◆ Work request
Whatever appears in the data below, copy it exactly.

◆ Dataset excerpt
= Beginning of Section =

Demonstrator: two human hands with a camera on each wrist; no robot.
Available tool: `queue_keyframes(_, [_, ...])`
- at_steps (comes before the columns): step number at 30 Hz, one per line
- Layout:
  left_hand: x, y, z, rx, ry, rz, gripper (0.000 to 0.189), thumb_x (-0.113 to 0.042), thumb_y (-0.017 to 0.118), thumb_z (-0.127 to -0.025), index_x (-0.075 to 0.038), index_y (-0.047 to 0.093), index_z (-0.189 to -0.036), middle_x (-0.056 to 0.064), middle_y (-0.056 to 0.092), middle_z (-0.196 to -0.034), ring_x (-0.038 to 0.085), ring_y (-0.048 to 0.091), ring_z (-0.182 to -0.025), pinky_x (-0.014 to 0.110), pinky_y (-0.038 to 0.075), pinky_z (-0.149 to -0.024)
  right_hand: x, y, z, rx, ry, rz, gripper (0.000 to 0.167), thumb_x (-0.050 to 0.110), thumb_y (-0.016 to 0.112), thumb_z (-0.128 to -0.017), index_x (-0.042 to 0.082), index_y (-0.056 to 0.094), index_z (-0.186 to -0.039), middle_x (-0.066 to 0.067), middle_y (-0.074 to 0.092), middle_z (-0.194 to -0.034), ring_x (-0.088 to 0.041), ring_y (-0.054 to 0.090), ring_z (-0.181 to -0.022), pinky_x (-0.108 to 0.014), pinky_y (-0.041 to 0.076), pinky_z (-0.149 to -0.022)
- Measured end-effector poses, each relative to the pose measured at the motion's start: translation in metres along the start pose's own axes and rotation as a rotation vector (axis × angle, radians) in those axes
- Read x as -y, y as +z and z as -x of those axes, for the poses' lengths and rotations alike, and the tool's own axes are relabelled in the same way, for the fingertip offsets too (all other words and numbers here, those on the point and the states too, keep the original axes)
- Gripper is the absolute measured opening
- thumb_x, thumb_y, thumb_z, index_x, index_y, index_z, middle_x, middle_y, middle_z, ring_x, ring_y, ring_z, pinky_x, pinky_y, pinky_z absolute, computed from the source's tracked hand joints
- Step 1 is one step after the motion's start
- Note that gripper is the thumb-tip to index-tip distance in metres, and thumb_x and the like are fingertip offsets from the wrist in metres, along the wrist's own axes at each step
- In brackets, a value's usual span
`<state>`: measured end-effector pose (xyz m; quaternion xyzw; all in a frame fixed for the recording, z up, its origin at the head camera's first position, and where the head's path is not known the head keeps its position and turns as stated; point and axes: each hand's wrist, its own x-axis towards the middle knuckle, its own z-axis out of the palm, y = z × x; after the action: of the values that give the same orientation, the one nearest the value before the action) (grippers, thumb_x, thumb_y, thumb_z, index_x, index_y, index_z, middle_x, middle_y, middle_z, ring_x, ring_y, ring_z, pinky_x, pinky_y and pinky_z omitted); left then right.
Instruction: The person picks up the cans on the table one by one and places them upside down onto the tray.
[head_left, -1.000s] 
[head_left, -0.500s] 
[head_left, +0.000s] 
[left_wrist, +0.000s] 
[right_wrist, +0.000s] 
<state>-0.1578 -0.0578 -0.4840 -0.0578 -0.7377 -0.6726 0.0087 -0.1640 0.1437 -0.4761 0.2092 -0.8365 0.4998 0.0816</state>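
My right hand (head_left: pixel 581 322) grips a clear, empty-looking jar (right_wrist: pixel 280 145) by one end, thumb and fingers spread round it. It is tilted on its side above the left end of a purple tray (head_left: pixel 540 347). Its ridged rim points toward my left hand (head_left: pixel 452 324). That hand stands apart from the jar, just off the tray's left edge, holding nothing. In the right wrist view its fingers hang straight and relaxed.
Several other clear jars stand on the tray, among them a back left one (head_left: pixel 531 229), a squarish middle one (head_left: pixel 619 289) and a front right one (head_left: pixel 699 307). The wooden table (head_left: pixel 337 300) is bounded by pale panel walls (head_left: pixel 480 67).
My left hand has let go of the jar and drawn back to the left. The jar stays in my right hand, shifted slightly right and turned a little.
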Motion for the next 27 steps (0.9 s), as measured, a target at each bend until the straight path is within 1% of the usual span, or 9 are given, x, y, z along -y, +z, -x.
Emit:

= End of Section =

◆ Written response
Demonstrator: two human hands with a camera on each wrist; no robot.
Available tool: `queue_keyframes(_, [_, ...])`
- at_steps (comes before the columns): step number at 30 Hz, one per line
- Layout:
  left_hand: x, y, z, rx, ry, rz, gripper (0.000 to 0.189), thumb_x (-0.113 to 0.042), thumb_y (-0.017 to 0.118), thumb_z (-0.127 to -0.025), index_x (-0.075 to 0.038), index_y (-0.047 to 0.093), index_z (-0.189 to -0.036), middle_x (-0.056 to 0.064), middle_y (-0.056 to 0.092), middle_z (-0.196 to -0.034), ring_x (-0.038 to 0.085), ring_y (-0.048 to 0.091), ring_z (-0.182 to -0.025), pinky_x (-0.014 to 0.110), pinky_y (-0.038 to 0.075), pinky_z (-0.149 to -0.024)
  right_hand: x, y, z, rx, ry, rz, gripper (0.000 to 0.167), thumb_x (-0.050 to 0.110), thumb_y (-0.016 to 0.112), thumb_z (-0.128 to -0.017), index_x (-0.042 to 0.082), index_y (-0.056 to 0.094), index_z (-0.186 to -0.039), middle_x (-0.066 to 0.067), middle_y (-0.074 to 0.092), middle_z (-0.194 to -0.034), ring_x (-0.088 to 0.041), ring_y (-0.054 to 0.090), ring_z (-0.181 to -0.022), pinky_x (-0.108 to 0.014), pinky_y (-0.041 to 0.076), pinky_z (-0.149 to -0.022)
- Measured end-effector poses, each relative to the pose measured at the motion's start: translation in metres along the start pose's own axes and rotation as a rotation vector (axis × angle, radians) in those axes
- Read x as -y, y as +z and z as -x of those axes, for the poses' lengths and rotations alike, and the tool's own axes are relabelled in the same way, for the fingertip offsets too (all other words and numbers here, those on the point and the states too, keep the original axes)
- Gripper is the absolute measured opening
- thumb_x, thumb_y, thumb_z, index_x, index_y, index_z, middle_x, middle_y, middle_z, ring_x, ring_y, ring_z, pinky_x, pinky_y, pinky_z absolute, computed from the source's tracked hand joints
- Step 1 is one step after the motion's start
- Note that gripper is the thumb-tip to index-tip distance in metres, and thumb_x and the like are fingertip offsets from the wrist in metres, along the wrist's own axes at each step
- In brackets, a value's usual span
`<state>`: measured end-effector pose (xyz m; quaternion xyzw; all in a frame fixed for the recording, z up, its origin at the head camera's first position, and where the head's path is not known the head keeps its position and turns as stated; point and axes: each hand's wrist, its own x-axis towards the middle knuckle, its own z-axis out of the palm, y = z × x; after the action: of the values that give the same orientation, the one nearest the value before the action) (grippers, thumb_x, thumb_y, thumb_z, index_x, index_y, index_z, middle_x, middle_y, middle_z, ring_x, ring_y, ring_z, pinky_x, pinky_y and pinky_z omitted); left then right.
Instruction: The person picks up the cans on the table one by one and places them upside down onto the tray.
[head_left, -1.000s] 
[head_left, -0.500s] 
[head_left, +0.000s] 
[left_wrist, +0.000s] 
[right_wrist, +0.000s] 
<state>-0.1578 -0.0578 -0.4840 -0.0578 -0.7377 -0.6726 0.0087 -0.1640 0.1437 -0.4761 0.2092 -0.8365 0.4998 0.0816</state>
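My right hand (head_left: pixel 581 322) grips a clear, empty-looking jar (right_wrist: pixel 280 145) by one end, thumb and fingers spread round it. It is tilted on its side above the left end of a purple tray (head_left: pixel 540 347). Its ridged rim points toward my left hand (head_left: pixel 452 324). That hand stands apart from the jar, just off the tray's left edge, holding nothing. In the right wrist view its fingers hang straight and relaxed.
Several other clear jars stand on the tray, among them a back left one (head_left: pixel 531 229), a squarish middle one (head_left: pixel 619 289) and a front right one (head_left: pixel 699 307). The wooden table (head_left: pixel 337 300) is bounded by pale panel walls (head_left: pixel 480 67).
My left hand has let go of the jar and drawn back to the left. The jar stays in my right hand, shifted slightly right and turned a little.
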Motion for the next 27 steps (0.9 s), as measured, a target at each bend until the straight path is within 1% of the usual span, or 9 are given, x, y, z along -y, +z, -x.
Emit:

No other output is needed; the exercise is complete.